I struggled to find my topic for this week but then found inspiration from our allied brand ArmCare.com.
If you’re unaware, we’ve been working for several years to create an app that assesses and monitors arm strength for baseball and softball players that then delivers a customized strength and recovery plan to their phones.
We’ve got a solid team helping us develop the project, including Ryan Crotin, a Ph.D. in biomechanics who specializes in pitching. That background alone is a solid start, but then add several years directing the performance department for a Major League Baseball team, and needless to say, he was a quick hire.
He writes on mostly baseball stuff (and you should join if you’re into that), but he turned to fighting this week. Not him fighting—instead, advocating a need for better collaboration and healthy disagreements.
To which I agree…now here are some thoughts.
First, I’ll give the nod to Ryan and the following policies they created for the sports performance staff with the Angles.
- Listening completely to what each stakeholder said, including taking written notes
- No disagreements for the sake of disagreeing. Arguments had to be legitimized with either data or previous experience.
- Avoidance of power dynamics. Your opinion didn’t carry more weight because of your title.
- No meetings after meetings. If you didn’t speak your mind during the meeting, you’re not allowed to grumble afterward.

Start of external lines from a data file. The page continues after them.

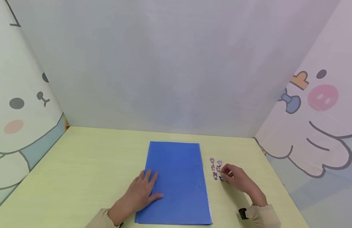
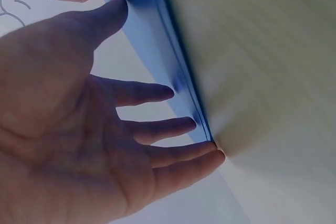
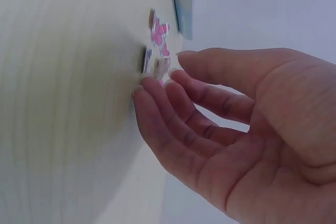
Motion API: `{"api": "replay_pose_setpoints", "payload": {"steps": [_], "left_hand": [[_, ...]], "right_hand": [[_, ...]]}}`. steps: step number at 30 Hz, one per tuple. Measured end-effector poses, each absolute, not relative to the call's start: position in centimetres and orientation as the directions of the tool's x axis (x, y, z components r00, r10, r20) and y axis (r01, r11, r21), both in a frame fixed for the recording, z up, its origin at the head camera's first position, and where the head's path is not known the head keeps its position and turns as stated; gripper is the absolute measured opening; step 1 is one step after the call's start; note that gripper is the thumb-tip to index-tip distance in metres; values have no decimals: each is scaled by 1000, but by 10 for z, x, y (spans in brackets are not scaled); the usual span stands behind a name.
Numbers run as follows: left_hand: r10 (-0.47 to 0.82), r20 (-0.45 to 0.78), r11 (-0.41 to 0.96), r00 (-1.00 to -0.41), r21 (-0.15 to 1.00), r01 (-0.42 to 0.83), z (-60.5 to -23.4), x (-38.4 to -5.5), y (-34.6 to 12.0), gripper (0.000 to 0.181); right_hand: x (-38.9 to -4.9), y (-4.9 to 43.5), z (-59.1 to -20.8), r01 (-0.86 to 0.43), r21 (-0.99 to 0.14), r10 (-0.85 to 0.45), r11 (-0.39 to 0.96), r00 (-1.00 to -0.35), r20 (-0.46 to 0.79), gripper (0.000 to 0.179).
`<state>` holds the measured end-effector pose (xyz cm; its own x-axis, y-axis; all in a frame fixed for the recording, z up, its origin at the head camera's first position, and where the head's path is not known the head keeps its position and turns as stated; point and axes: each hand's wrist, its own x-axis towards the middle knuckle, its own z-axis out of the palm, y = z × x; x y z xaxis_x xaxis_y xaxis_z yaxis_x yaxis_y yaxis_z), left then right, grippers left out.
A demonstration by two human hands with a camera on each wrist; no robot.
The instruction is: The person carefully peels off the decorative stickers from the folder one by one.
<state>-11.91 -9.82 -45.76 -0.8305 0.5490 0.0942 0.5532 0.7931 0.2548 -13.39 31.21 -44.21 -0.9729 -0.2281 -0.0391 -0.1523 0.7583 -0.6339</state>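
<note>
A blue folder (image 1: 176, 190) lies flat on the table. My left hand (image 1: 140, 191) rests on its left edge, fingers spread; in the left wrist view the fingertips (image 2: 184, 124) touch along that edge. To the folder's right are several small cartoon-character pieces, mostly pink, such as this pink piece (image 1: 215, 175). My right hand (image 1: 237, 178) is held low beside them, its loosely bent fingers closest to a dark piece (image 1: 221, 178). The right wrist view shows a gap between thumb and fingers with nothing held in it, and pink pieces (image 3: 157, 32) just beyond.
The pale yellow table (image 1: 93, 171) meets a plain grey-white backdrop (image 1: 164, 69) at the back. Cloth panels with cartoon animals stand at the left (image 1: 16, 126) and right (image 1: 321, 133). Two tiny raised dots show on the folder's right half.
</note>
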Motion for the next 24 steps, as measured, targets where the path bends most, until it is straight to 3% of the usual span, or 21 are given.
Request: {"api": "replay_pose_setpoints", "payload": {"steps": [12, 18, 24], "left_hand": [[571, 78, 789, -818, 224, 572, -459, -112, -95, 82], [579, 100, 785, -809, 203, 586, -463, -111, -94, 80], [554, 125, 780, -823, 269, 565, -463, -111, -92, 77]], "right_hand": [[-132, 292, -448, -367, -662, -423, 654, -902, 82, 8], [-132, 277, -450, -337, -733, -480, 591, -877, 16, 16], [-132, 267, -451, -282, -768, -472, 574, -881, -29, 18]]}}
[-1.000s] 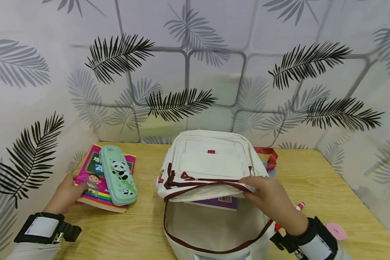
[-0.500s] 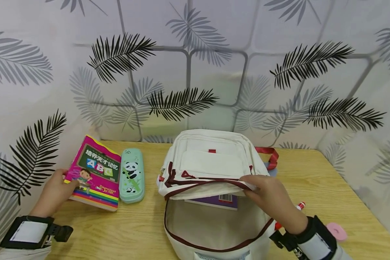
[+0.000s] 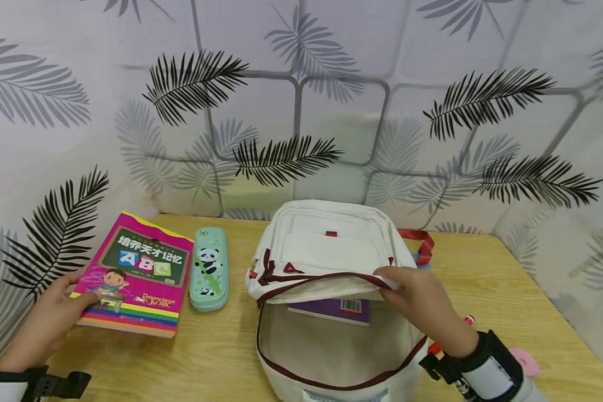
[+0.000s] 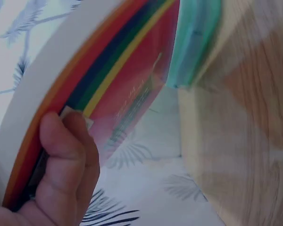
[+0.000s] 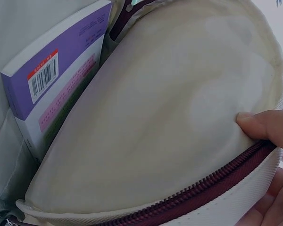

Short and sweet directives that empowered the team to collaborate, and as Ryan said, “It was essential that all our ideas, either my staff’s or mine, needed to have holes poked in them.”
The second thing that caught my eye was via an email from Elon Musk.
(Elon, if you’re reading this, Crossover is also for sale for $46 billion.)
The email didn’t go to me, but to his staff at Tesla, with three simple options for executing directives:
- Email me back to explain why what I said was incorrect. Sometimes, I’m just plain wrong!
- Request further clarification if what I said was ambiguous.
- Execute the directions.
I don’t know a ton about Musk’s leadership, but based on this, it should be no surprise that he’s so successful and moved to the front so quickly in multiple industries.
Again, encourage collaboration from all levels, and discourage grumblings and whining if you feel things should be done differently.
Finally, this is a policy that comes straight from the Crossover office.
I can’t say we’re doing everything right, but this is one thing that works well and that I try to take into all other avenues of my life as well.
The rule is no criticisms, only suggestions.
You’ll quickly find it’s effortless to be critical, but stepping into the arena and solving problems takes work. This work leads to better solutions and collaborations to move the thing forward.
Through this, we’ve learned to give better feedback, and how to take feedback as a way to make things better rather than being offended.
To conclude, there is conflict all around us, from work to home, to our social lives, and of course our encounters online.
This isn’t necessarily bad, only if we could handle it all better. I think the above are some good rules to live by to support a lifetime of healthy conflict.